In the past I have created branches for individual members and if memory serves me correctly I created a diff patch from each which I then merged with trunk - or changed - denied changes.
The process worked but was sometimes problematic.
What are your solutions? If your software team is flat and everyone has write permission to your trunk thats great, but won’t work for me. 
Cheers,
Alex
Test Driven Development. Require test cases to reach 100% before a given piece of code is merged with the trunk.
That will not completely address my problem unfortunately, although it does help and I have in the past attempted to set up a pre-commit hook which checks for this.
Unfortunately, I have yet to find a way to ensure that new developers do not stick business logic in the view or controller, when it should be in the model. Unless I am the only one implementing unit tests - which I have considered - this is not applicable.
Coding conventions (despite Pear CodeSniffer) also are of great importance to me. I like to manually verify all changes before committing to trunk. At least with new team members.
I suppose one day I will have all conventions implemented as Code Sniff’s but until I find time manual approval is the only way I see as practical, for now.
Cheers,
Alex
Well there you go, you basically answered your own question…manual approval. Since your requirements do not translate well to automated testing then you are left with manual quality control.
Manual is what I thought was implied right from the word go but perhaps I miscommunicated. 

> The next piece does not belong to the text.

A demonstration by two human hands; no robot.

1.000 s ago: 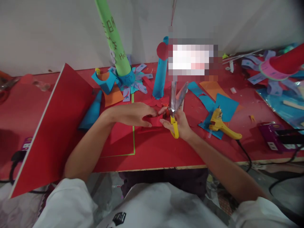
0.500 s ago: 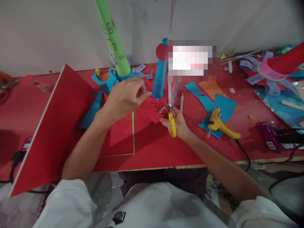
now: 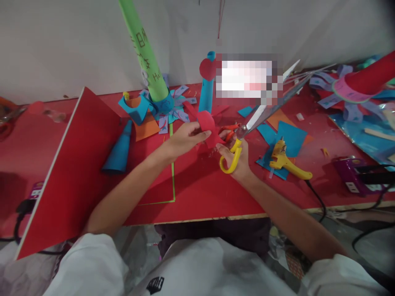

My approach right now is to have team members commit to a branch, and commit, which I then use to generate a diff patch and apply incrementally or deny completely.
That being said, I believe another approach I have tried is having team members generate the patch from their end and send me the patch only, thus avoiding the complexity and messiness of arbitrary branches.
Are there any other tools, techniques, etc which I am unaware of or have over looked, is what I was looking to ask. 
Perhaps a web based SVN management tool or similar SCM tool (SVN is what I use but would be open to Git if it facilitated approval more easily than my current approach).